Alumni Profile: Michael Muñoz '95

An advocate for children
Michael Muñoz ’95 draws on his business leadership to help strengthen the Department of Education

About a year after passage of No Child Left Behind, a congressional bill promising a new era of accountability in U.S. public education, Michael A. Muñoz ’95, whose own story has Hollywood elements to it, realizes he may be playing the role of a lifetime.

As deputy assistant secretary for performance improvement at the U.S. Department of Education, Muñoz is tasked with developing and implementing management systems to give the program, a top domestic priority for President George W. Bush, a chance to succeed.

After the terrorist attacks of Sept. 11, Muñoz, a former Army officer who had built a successful consulting career in health care and other businesses, says he felt compelled to serve his country.

While weighing the opportunity at Education, a friend told him: “They’re trying to do a turnaround at Ed, and, if you’re successful, you’ll affect every child in the country.”
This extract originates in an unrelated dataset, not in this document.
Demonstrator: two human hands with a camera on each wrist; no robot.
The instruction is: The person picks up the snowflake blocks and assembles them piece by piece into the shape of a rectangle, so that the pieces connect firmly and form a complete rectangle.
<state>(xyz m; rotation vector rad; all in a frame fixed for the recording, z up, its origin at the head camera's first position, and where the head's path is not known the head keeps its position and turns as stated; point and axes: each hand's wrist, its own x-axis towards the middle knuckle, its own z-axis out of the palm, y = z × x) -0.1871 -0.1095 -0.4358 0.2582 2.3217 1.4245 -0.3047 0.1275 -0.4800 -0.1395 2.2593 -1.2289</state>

Among the law’s provisions are stipulations that schools put a “highly qualified” teacher in every classroom by 2006, and annually test students in grades three through eight for progress in reading and math.

Muñoz knows firsthand the importance of education. Born in East Los Angeles, he was orphaned at age 9. His older brother David, David’s wife Win and his grandmother Antonia Peralez cared for him.

When David was accepted at Harvard Medical School, the family moved to the Boston area, where, in his first winter, Michael played goalie in neighborhood ice hockey games because he didn’t know how to skate.

“I lost four teeth,” he says. “For Christmas, I got a face mask.”

He returned to Los Angeles to finish high school, he says, but “I resisted the advice of my high school guidance counselor to pursue the automotive trades.”

Instead, he went to the U.S. Military Academy at West Point, and served for four years.

A 1995 MBA graduate of Kellogg — with five majors — Muñoz says he learned importance of teamwork, “where you take a disparate group of people and create a single purpose.”

With a wide range of business experience — health care, environmental, retail, e-commerce, utility, investment banking and consumer products management — Muñoz responds well to new challenges.

A key part of his work at Education is the One-ED plan that seeks to create a unified department through a five-year strategic plan. Education has an operating budget of about $1.2 billion, which has been constant over the last five years,with about 5,000 employees.

“The work has increased as additional educational legislation has been passed,” he says. “Like everyone else we are being asked to do more with less. We have not increased our productivity at the same rate as the private sector. When you add this to the fact that 50 percent of our managers will be eligible to retire in the next five years, we know we have a problem.

“Our challenge is to create management systems that align every employee’s work with the President’s Management Agenda so that we deliver services to our nation’s children,” he says. “We have to make sure every dollar is used effectively.”